Bondi Beach

Day Two in Australia, and more experience of what it is like to get around Sydney.  We waited 20 minutes for a bus and were lucky to get the last two seats.  It was standing room only afterwards.  It took an hour to get to Bondi Beach.

Sydney is a very big, sprawling city.  Americans think of LA as the ultimate example of sprawl, at 503 square miles.  By comparison, London is 607 square miles.

Sydney covers 4,775 square miles, including dozens of bays and coves formed by the Paramatta River. It’s a wonder anyone gets anywhere at all.

We waited 20 minutes for a bus, got the last two seats, then rode for an hour. I’m not complaining.  Buses are a great way to see a city if you can get a window seat.

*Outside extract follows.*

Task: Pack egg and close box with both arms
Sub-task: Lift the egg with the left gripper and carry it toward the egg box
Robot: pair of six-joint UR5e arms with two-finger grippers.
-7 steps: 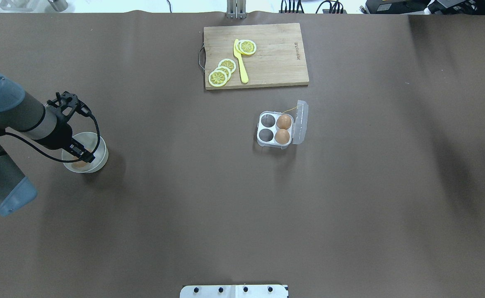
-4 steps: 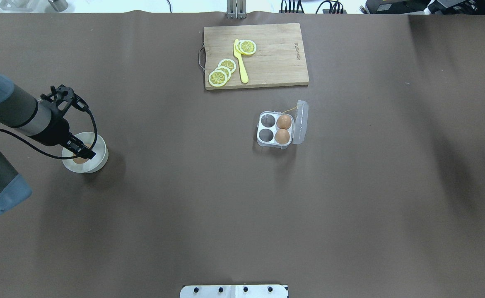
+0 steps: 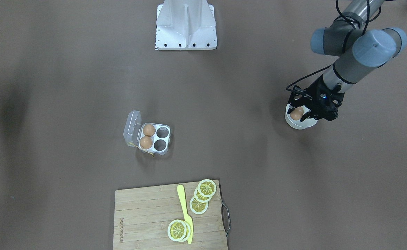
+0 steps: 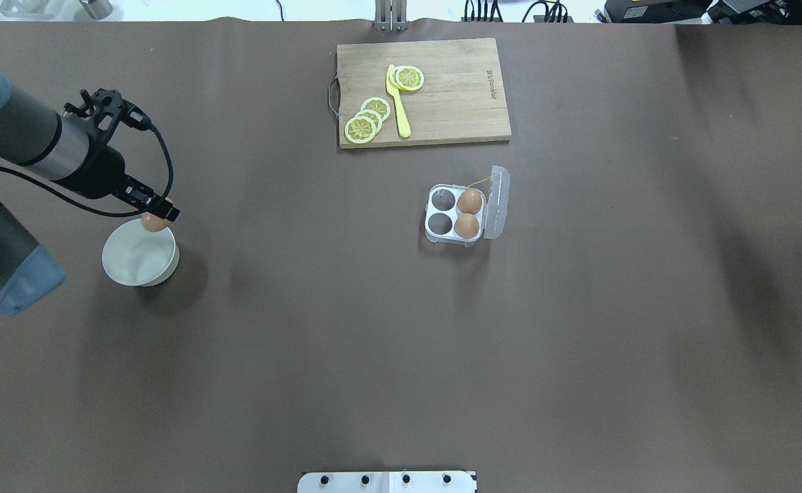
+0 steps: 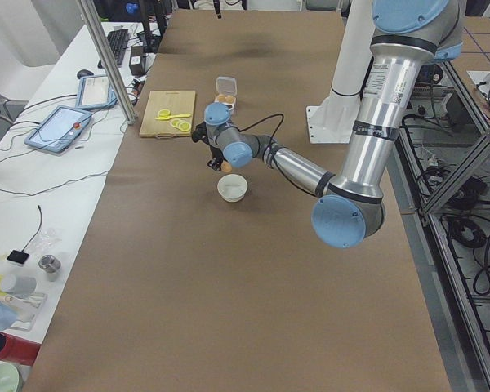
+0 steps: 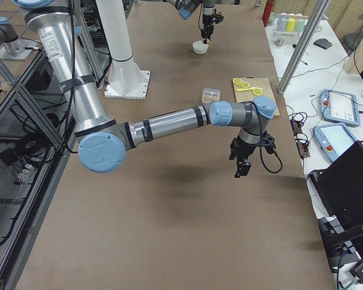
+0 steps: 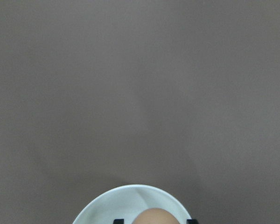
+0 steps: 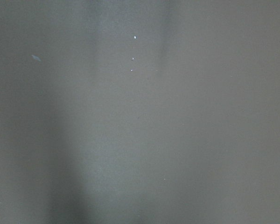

I had never heard of Bondi before planning my trip.  If you’re a surfer, it’s legendary.  When I’ve mentioned it, half a dozen people have said, “Oh Bondi—the famous beach!”

Bondi was populated by surfers, skateboarders, potheads, volleyball players, and graffiti artists. We took in the scene and then I said, “I’ve got the idea.  We can go now.”

It was cool and stormy—not a beach day anyway—our plan was to hike from Bondi to Bronte beach.

This was the first incidence where my photos, no thanks to me, turned out spectacular.

The storm came closer, whipping our hair and scarves around our faces.  Rain began to gently patter down.  It was so beautiful we didn’t want to stop.  “Let’s just walk around one more bend?” I kept saying.

Then the sky broke open and we made a run for it back to Bondi. There was nowhere to shelter except under the cliffs, where other tourists were already massed. So we kept on, and got soaked.

We dashed into the nearest building, which happened to be the place Heidi had wanted to eat anyway.  It was the Icebergs Club, Sydney’s winter swimming club, which runs a bar and restaurant that overlook the beach.

“So what’s with the clubs?” I asked her, looking around.  We had gone to the Skiff Club the previous day.  This place reminded me of a cross between an old-timey American supper club and a VFW hall.

“I don’t know,” replied Heidi.  “Does it seem unusual?”  You often learn new things about your own country when foreigners visit.

“The only similar thing I can think of in St. Paul is the Curling Club.  I think anyone can go in and watch the playing, and I think they serve cheap drinks in plastic cups.

“Maybe sports clubs like this are everywhere, and I just don’t know about them because I’m not sporty.”

You learn things about your own country by visiting others.

It was my first official day on vacation, so I had my traditional “I’m on vacation!” drink—a rum and Diet Coke.  Okay, I had two.  We sat and talked for a couple hours, catching up, watching the storm come and go, then we started the long journey back to the flat to get an early night.  Tomorrow we would fly to Ulara, in the Red Centre.

I woke up at 3am to the sound of drunks yelling down by the point.  “Fuckin’ fuck, fuckity fuck fuck!” pretty much sums up their sparkling banter.  This went on for about 20 minutes.  A siren started up in the distance and slowly came closer.  When it got within a half mile, the loudmouths dispersed and I sunk down into a deep sleep again.

I remember this story because it was one of only three times I heard a siren in Australia.  Three times!  I hear sirens almost every day in St. Paul.

I withdrew some cash at Sydney airport.  Every ATM, even for the same bank, gave me a different amount.  Half charged no fees, half charged varying fees.  I had opened a second checking account before leaving home that doesn’t charge Foreign Transaction Fees.  I thought briefly about saving all my receipts and figuring out which banks or ATMs gave the best conversion rate, but I just didn’t care that much to know who ripped me off.